A worker got €20,000 in compensation after becoming depressed on late shifts

The man was eventually dismissed after his request for day work was knocked back.

By Fora Staff

A MAN HAS been awarded €20,000 in compensation for being fired after he complained that working evenings was making him depressed and asked to be changed to day shifts.

The case before the Workplace Relations Commission (WRC) heard that the complainant worked for an unnamed international pharmaceutical company as a mechanical assembler from 4 July 2016 until 15 June 2017.

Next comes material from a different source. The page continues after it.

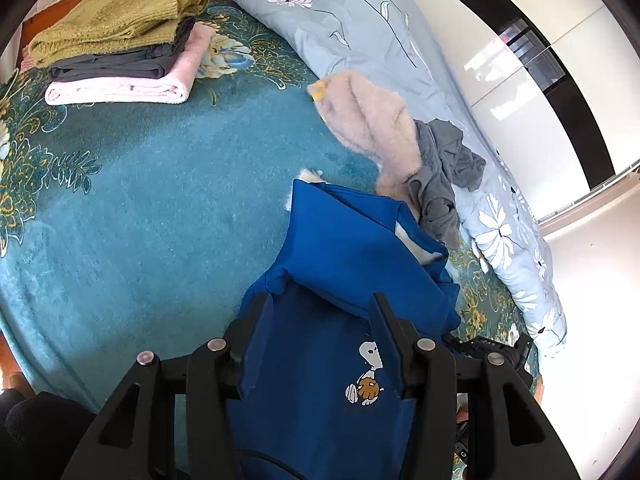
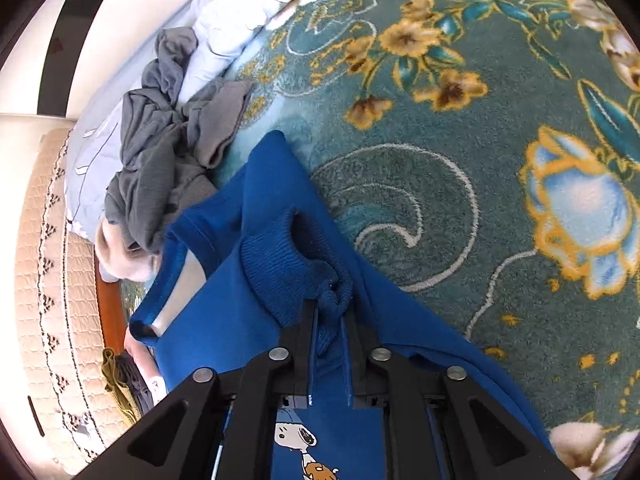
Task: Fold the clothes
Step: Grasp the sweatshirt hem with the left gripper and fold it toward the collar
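Hand-held gripper on the right (image 2: 329, 320) is clenched on the ribbed cuff of the royal-blue cotton sweatshirt with a cartoon dog print (image 2: 256, 264), low in the centre of the right wrist frame, the knit bunched between its narrow-set fingers. The left hand-held gripper (image 1: 320, 312) sits at the bottom centre of the left wrist frame with its fingers spread wide on either side of the same sweatshirt; blue fabric lies between them, but they do not pinch it, so I judge it released. The sweatshirt lies partly doubled over on the teal floral carpet-like bed cover (image 1: 140, 208), a sleeve or flap turned across its body, the dog print (image 1: 366, 376) showing close to the camera.

Done so far, by the look of it: a neat stack in the upper left of the left wrist frame, with an olive-green knitted jumper (image 1: 112, 24) on top, a dark grey folded garment (image 1: 120, 64) beneath, and a pale pink folded towel-like piece (image 1: 124, 88) at the bottom.

Left to do: the blue sweatshirt is only mid-fold, and to its upper right a fluffy beige garment (image 1: 372, 120) and a crumpled grey jersey garment (image 1: 444, 168) lie unfolded against the light-blue flowered quilt (image 1: 360, 20). Roughly half the pile seems finished
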A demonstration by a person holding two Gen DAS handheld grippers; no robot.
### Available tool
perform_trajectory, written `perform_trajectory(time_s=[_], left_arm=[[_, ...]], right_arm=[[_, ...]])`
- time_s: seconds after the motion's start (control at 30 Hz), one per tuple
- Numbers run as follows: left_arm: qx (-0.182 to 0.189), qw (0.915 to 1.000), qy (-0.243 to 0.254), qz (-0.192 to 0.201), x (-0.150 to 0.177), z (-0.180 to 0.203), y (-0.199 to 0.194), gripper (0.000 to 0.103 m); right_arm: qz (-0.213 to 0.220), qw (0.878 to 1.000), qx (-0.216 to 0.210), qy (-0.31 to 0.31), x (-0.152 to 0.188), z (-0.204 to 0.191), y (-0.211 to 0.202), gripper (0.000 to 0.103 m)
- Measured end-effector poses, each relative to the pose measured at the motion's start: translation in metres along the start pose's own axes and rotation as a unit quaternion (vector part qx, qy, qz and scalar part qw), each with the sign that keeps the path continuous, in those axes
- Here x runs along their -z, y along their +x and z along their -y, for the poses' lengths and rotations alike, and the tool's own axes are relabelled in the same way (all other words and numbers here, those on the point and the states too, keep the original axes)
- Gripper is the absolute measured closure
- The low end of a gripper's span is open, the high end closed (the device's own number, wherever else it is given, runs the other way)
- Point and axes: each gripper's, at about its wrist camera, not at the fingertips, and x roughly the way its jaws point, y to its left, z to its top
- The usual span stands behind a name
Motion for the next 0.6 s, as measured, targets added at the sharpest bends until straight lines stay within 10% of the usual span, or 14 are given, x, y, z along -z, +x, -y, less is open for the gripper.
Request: perform_trajectory(time_s=[0.23,0.6], left_arm=[[0.004,0.9986,0.033,0.042,-0.025,0.007,-0.034,0.052],[-0.085,0.9803,0.109,0.142,-0.066,0.008,-0.128,0.052]], right_arm=[[0.017,0.999,-0.018,-0.046,0.028,0.001,-0.048,0.079],[0.033,0.997,0.021,-0.064,0.04,0.024,-0.101,0.077]])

The first three months of his employment were carried out on day shifts but he started evening shifts in October 2016.

He told the commission that he began to experience physical and mental changes on the shift and became depressed. The shifts were from 7am to 3.30pm or 3.15pm to 1.45am.

He had hoped to be moved to day shifts when new people were hired, but he was not offered a swap. He said his line manager told him that there could be no change to his evening work.

He submitted a medical report from his GP, which detailed symptoms of low mood, poor sleep and mental distress.

The GP report recommended a change to day shifts for his client, saying those hours were “likely to be more suitable for him”.

This was followed by an occupational consultation and report which recorded that the complainant was “intolerant of this type of shift work”.

The company said that an HR manager met with the complainant and told him there were no day shift positions available in any section of the plant and that position was unlikely to change.

It also said that, prior to his employment, the complainant did a medical assessment to validate his fitness to work. The man was later dismissed.


WRC adjudication officer Patsy Doyle said that both parties accepted that the complainant developed a depressive illness during his employment and that they accepted this constituted a disability.

He also said that a repeat request by the complainant to move to day shifts was “a cry for help”.

In his findings, Doyle said he “was disappointed that in light of the lack of progress in terms of accessing day work, this did not trigger a follow-up referral to occupational health for advice and direction”.

“The complainant had no stated difficulty with the essential tasks of the job, he did have a stated difficulty with evening shift.

“The contract of employment outlined that the complainant must be available to work on a shift pattern. It did not specifically delineate an evening shift exclusively.

“I cannot therefore, in the presence of a two-shift system, accept that evening work was an essential work pattern incapable of even a trial re-adjustment for the complainant.”

Doyle found the company to be “intolerant towards the complainant”, adding that the move to dismissal “was extremely rushed”.

“I could not understand how the respondent could reasonably interpret that the complainant’s health would benefit from unemployment.”

Doyle said the complainant was discriminated against and the claim for discriminatory dismissal was “well founded”. The man received €20,000 in compensation for the effects of the discrimination.